* What to work on *
The answer should be a single number: how many lines in the material contain "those".
★ ★ ★ ★ ★
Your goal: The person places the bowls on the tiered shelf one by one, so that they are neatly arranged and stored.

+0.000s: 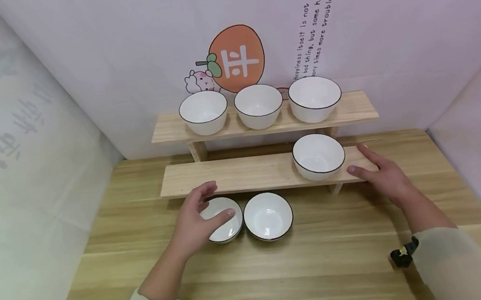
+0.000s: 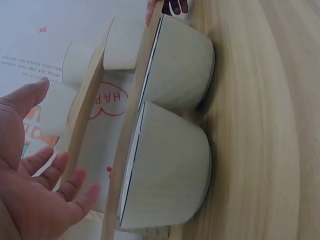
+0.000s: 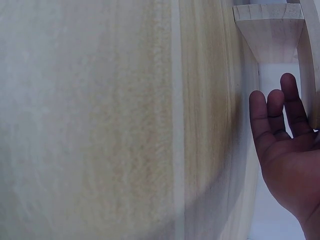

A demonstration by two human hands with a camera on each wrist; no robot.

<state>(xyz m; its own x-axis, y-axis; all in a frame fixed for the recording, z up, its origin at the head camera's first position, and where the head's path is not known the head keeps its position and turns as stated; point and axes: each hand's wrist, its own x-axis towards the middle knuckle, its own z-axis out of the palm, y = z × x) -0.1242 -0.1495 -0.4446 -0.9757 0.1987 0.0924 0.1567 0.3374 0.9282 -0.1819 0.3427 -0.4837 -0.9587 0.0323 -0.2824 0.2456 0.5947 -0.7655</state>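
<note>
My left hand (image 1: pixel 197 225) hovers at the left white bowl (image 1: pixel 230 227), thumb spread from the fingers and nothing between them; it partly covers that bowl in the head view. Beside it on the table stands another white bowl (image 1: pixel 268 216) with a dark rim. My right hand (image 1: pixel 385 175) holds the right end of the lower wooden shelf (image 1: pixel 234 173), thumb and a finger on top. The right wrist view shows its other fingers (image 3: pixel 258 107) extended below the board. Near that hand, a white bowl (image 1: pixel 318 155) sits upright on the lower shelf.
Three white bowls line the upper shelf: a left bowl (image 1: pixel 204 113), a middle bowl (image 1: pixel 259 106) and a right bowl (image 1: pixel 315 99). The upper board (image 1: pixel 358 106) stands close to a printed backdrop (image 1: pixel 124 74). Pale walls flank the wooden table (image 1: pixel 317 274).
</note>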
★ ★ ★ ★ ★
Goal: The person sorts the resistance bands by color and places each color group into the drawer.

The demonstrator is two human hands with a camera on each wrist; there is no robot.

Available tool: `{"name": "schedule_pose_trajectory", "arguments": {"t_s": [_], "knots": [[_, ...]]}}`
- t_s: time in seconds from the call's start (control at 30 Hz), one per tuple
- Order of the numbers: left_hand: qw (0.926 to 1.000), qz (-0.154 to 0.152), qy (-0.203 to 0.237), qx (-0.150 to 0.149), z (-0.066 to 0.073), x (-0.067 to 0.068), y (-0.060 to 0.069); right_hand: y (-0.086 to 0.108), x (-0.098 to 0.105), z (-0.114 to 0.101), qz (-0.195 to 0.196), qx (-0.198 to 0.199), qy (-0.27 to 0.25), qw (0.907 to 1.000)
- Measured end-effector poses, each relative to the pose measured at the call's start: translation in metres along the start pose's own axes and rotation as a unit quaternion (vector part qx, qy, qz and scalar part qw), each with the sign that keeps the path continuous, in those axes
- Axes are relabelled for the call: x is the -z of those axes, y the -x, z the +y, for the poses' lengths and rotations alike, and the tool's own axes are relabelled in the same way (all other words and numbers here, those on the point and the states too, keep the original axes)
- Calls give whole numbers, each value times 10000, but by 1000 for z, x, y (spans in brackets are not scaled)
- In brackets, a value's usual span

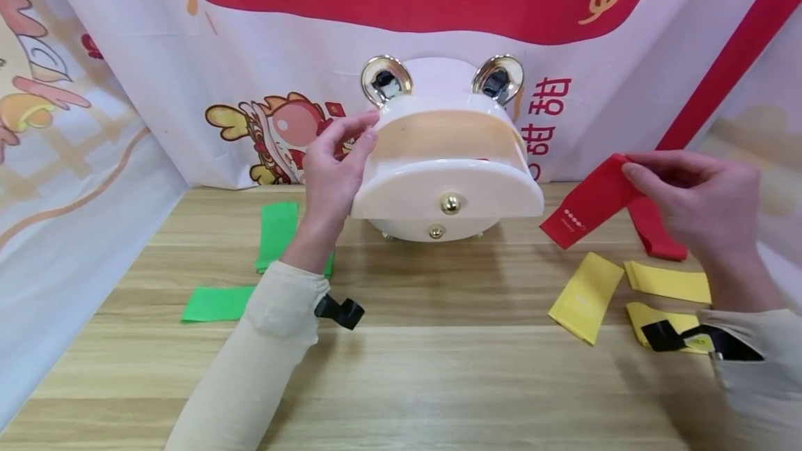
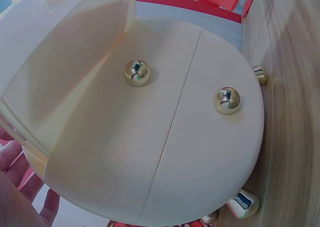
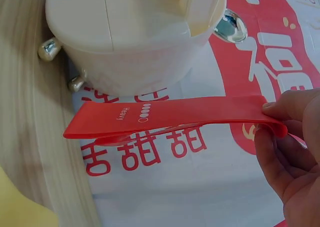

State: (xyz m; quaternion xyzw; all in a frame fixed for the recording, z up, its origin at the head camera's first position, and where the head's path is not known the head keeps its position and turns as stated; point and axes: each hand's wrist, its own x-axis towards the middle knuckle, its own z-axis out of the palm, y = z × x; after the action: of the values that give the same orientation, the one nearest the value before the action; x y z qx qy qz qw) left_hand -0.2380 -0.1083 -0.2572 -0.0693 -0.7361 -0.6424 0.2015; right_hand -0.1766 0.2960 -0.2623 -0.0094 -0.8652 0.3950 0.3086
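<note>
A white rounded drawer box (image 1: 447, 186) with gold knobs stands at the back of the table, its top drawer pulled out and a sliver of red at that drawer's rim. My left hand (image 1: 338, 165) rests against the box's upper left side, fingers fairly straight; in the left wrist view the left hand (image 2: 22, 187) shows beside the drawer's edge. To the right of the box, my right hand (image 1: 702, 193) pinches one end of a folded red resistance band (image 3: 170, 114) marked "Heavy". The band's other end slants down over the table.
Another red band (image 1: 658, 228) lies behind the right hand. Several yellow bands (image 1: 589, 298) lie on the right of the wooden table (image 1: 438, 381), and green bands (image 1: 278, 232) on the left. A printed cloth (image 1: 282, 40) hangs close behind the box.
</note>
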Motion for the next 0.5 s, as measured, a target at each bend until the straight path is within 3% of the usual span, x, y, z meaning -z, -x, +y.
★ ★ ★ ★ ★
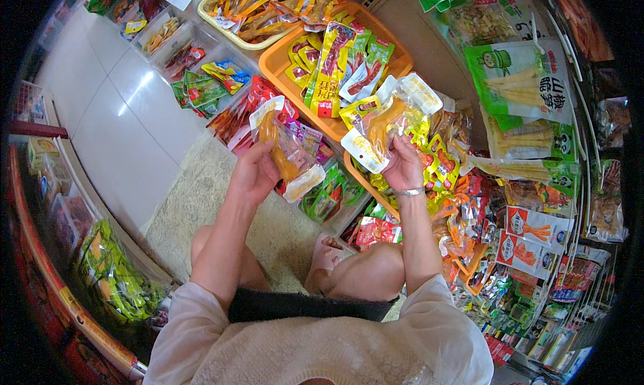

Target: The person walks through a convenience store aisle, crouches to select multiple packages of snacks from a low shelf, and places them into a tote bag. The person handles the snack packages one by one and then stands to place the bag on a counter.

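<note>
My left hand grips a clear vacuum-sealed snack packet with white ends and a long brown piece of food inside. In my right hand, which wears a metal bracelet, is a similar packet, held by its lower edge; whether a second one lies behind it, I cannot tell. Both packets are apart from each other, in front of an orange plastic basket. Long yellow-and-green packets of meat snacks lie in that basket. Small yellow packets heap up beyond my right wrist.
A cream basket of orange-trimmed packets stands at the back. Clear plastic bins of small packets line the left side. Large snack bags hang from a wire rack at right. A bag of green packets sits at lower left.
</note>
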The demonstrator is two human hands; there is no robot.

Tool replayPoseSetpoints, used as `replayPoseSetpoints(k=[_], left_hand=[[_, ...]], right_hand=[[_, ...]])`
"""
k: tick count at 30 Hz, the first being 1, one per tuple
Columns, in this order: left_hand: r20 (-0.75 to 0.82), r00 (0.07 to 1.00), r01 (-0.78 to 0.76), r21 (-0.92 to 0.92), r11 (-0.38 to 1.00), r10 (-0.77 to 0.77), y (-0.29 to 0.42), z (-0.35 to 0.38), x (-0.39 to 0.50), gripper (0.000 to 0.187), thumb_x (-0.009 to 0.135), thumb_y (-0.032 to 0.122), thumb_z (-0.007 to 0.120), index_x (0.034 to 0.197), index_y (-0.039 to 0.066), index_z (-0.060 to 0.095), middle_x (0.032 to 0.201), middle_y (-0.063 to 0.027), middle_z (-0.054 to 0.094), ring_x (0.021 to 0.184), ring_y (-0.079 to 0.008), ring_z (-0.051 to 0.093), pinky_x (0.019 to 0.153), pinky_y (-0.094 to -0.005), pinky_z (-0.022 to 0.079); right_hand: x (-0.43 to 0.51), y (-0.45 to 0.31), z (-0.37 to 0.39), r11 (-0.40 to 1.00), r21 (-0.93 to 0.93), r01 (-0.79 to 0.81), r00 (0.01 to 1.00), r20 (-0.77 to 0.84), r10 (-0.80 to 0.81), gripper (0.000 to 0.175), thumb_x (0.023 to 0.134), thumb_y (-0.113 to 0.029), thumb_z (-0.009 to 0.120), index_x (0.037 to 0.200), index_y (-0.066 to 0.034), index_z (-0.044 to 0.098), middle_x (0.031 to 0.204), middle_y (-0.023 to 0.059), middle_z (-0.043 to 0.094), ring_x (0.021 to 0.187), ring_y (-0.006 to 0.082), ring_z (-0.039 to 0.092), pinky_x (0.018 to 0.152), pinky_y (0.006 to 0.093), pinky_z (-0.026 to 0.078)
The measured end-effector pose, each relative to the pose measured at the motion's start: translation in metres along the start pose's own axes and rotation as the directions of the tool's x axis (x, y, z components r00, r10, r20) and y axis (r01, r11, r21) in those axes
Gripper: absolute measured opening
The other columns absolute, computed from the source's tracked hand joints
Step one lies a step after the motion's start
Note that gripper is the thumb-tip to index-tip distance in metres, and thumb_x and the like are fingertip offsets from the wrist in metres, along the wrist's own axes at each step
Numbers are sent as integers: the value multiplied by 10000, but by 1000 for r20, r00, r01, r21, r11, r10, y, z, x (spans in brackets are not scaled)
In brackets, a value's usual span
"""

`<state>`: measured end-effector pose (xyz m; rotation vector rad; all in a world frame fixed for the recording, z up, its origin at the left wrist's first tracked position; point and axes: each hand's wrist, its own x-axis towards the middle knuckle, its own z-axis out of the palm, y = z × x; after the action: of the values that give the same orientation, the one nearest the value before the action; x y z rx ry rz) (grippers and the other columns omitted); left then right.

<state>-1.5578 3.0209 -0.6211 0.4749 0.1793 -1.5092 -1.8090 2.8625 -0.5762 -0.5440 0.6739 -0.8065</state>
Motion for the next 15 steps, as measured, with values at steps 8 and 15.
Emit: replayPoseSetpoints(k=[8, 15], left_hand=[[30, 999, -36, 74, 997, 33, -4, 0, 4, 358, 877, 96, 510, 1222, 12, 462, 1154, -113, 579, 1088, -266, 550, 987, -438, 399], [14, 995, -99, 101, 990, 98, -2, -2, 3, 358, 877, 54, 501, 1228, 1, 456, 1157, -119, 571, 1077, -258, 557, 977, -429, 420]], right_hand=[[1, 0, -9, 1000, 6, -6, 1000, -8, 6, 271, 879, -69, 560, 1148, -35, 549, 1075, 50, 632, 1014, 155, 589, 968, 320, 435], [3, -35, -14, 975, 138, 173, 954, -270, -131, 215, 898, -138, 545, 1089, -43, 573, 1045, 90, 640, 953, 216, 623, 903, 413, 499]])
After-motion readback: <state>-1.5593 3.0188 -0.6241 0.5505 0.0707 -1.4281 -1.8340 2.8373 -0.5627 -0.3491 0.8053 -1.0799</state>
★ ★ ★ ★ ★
* Task output *
3